* WHAT YOU SHOULD DO *
Working from the records below, repeat exactly the lines starting at the line that contains "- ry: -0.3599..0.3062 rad" and ending at the line that contains "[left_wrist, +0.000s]", inclusive.

* INFORMATION GIVEN *

* * *

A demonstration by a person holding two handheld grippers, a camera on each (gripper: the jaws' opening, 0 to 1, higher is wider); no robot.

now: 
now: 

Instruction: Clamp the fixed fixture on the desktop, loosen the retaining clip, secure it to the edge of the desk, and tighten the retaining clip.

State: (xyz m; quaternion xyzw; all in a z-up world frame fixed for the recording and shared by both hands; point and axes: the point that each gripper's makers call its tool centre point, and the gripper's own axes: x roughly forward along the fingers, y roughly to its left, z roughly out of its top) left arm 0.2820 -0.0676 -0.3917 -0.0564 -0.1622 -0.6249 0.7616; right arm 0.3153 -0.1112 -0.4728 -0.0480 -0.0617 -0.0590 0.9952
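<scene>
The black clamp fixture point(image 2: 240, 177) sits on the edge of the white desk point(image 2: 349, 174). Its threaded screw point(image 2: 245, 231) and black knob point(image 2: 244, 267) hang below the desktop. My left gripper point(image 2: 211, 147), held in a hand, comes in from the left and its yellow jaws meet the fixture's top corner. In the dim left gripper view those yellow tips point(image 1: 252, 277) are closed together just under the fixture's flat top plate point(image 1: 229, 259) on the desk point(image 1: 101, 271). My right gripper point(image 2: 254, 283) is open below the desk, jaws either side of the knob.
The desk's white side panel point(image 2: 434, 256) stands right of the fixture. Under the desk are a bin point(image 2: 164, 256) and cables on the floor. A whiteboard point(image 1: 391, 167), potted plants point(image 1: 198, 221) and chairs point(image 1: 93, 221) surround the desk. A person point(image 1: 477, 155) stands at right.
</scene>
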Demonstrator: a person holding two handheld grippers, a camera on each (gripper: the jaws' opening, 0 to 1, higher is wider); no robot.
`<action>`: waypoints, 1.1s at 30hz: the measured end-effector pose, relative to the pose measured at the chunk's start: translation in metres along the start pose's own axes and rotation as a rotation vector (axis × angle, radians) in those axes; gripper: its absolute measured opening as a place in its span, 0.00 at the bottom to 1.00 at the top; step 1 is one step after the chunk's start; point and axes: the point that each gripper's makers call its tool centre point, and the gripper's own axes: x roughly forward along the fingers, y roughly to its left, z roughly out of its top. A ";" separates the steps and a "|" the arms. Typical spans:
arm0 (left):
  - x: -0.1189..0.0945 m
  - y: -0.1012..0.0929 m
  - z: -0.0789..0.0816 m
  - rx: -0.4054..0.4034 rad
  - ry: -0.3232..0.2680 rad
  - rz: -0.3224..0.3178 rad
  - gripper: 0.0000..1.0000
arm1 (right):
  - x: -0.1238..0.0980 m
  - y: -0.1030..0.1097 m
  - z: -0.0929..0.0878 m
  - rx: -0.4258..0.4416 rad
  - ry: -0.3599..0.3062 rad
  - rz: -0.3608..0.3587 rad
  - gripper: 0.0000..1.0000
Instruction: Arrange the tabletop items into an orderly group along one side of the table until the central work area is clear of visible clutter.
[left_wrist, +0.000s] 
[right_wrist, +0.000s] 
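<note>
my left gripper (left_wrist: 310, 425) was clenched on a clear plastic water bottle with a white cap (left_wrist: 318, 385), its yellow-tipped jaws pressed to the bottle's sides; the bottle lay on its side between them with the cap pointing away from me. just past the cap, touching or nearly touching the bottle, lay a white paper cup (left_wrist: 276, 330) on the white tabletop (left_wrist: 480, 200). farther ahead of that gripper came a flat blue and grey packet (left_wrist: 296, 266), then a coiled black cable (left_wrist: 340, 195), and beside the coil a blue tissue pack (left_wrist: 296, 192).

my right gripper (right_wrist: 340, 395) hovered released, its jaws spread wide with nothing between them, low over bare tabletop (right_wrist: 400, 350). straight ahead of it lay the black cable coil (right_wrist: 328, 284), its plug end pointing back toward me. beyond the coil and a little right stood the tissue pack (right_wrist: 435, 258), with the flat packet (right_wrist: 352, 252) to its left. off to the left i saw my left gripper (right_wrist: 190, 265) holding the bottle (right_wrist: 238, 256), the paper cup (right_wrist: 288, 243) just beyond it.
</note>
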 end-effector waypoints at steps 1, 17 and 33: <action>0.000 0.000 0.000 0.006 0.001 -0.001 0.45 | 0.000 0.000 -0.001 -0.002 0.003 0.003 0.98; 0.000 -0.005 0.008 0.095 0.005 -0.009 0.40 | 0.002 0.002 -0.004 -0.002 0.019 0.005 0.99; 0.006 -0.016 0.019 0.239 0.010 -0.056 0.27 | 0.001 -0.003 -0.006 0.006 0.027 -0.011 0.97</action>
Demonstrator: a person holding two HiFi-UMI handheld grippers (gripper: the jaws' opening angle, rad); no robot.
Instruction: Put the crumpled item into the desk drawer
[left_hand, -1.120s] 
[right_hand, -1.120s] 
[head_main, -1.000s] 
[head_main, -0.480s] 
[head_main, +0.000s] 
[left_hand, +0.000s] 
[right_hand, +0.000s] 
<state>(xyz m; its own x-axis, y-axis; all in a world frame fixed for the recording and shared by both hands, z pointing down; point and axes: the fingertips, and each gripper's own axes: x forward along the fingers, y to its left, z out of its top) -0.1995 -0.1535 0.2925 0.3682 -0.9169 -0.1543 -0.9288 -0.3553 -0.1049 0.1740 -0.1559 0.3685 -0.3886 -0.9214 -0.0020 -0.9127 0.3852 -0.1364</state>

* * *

* RESULT FOR THIS EXERCISE *
  - ry: -0.3599..0.3062 rad
  - rz: -0.3608..0.3587 rad
  - gripper: 0.0000..1.0000
Instruction: Arrange the tabletop items into an orderly group along one side of the table until the central work area is clear of visible clutter.
[left_wrist, +0.000s] 

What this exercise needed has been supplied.